When I arrived at the crossing, Jesse Ware and about
five other vehicles, including Graeme and Gavin in Graeme's
Range Rover were working to get up the icy hill coming
out of the water. It was at about this time that Chris
Komar, Mike Smith and BSROA member, Dan Pero, set up
an intricate winching system to rapidly winch the cars
up the steep icy slope while BRSOA member Scott Preston
ingeniously managed to crack a hole in the ice damn
in the creek so that it could drain to a manageable
level. All of this work was being done, by the way,
in temperatures quickly dropping to 0 degrees!
At this point it was getting rather late
in the evening and I had decided to put Peter Jr. "to
bed" in his mummy sleeping bag with his teddy bear in
the backseat of the Range Rover (his favorite bed, by
the way) and check on a family that had been at the
rear of the convoy on the way out but was now directly
behind me. The family was on their first Land Rover
outing and the father had only driven his brand new
East Coast Rover 4.6 ltr Defender 110 a handful of times.
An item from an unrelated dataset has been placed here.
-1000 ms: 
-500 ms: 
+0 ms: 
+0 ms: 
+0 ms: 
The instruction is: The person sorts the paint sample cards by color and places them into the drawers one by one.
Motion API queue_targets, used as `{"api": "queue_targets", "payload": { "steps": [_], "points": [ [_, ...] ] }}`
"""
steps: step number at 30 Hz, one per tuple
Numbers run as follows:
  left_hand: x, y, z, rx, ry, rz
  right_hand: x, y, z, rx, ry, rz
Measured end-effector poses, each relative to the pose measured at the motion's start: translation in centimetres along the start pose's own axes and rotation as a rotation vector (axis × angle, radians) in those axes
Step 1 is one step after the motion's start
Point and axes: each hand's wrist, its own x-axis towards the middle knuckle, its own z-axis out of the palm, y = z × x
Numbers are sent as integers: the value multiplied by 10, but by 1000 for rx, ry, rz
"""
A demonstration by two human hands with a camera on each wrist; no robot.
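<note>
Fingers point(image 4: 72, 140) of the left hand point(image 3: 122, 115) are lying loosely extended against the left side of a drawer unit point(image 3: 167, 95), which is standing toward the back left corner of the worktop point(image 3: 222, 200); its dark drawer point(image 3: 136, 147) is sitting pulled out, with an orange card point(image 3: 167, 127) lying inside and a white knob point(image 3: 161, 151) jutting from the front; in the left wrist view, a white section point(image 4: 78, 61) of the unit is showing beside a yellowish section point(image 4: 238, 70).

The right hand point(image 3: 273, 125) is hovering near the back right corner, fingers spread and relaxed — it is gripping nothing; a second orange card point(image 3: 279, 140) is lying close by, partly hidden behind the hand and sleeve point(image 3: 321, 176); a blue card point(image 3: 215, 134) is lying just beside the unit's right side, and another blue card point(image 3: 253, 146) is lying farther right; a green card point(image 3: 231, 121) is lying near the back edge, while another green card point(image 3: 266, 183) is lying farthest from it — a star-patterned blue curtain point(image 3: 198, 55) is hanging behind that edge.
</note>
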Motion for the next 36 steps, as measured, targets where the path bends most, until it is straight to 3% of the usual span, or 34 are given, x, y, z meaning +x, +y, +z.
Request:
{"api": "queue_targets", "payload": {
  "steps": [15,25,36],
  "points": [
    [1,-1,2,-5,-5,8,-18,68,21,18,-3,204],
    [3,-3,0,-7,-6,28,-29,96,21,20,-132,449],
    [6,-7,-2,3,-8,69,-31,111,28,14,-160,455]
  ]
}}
I ended up giving him some quick advice on how to get
through the waterhole which basically consisted of,
"Don't be afraid of the violent bumps going through
the river and keep the pedal to the floor in low, drive
on the way out and don't let up until you are all the
way up the hill." After doing just that, the father
was one of only a few vehicles to drive out of the river
without being winched. After congratulating him at the
top of the hill, I saw in his eyes that we had yet another
Land Rover "lifer."
It was at this time that the temperature,
at 5 degrees below zero, became so cold that the snow
lost almost all of its traction and the ridge between
the tire tracks on the trail was hardening to the point
where vehicles without considerable lift were getting
hung up one after another. With the two-inch lift provided
by my DAP Big Blue springs as well as the 235x85R16
BFG Mud Terrain tires, I found that my Range Rover was
faring extremely well in these conditions, however,
the family in the 110, with about two inches less clearance
and a lot of weight was getting regularly stuck behind
me. We decided that the best method for moving us through
was to simply tether a kinetic recovery rope from my
RR to the 110 and drive for as long as we could before
either piling into the snow on the side of the trail
or simply losing traction. This method worked very well
for a couple of miles but then the snow quality became
so bad that I was getting anchored by the 110 and was
not able to keep them moving.
By now, it was approaching 2:00 in the
morning and everyone, including the family behind us,
was very cold, hungry and extremely tired. Jesse and
Bruce had come back into the woods to help recover people
and we ended up helping the family in the 110 winch
themselves over the last couple of hills and both Jesse
and Bruce were telling everybody to just keep it going
the whole way out of the woods to leave nothing to chance.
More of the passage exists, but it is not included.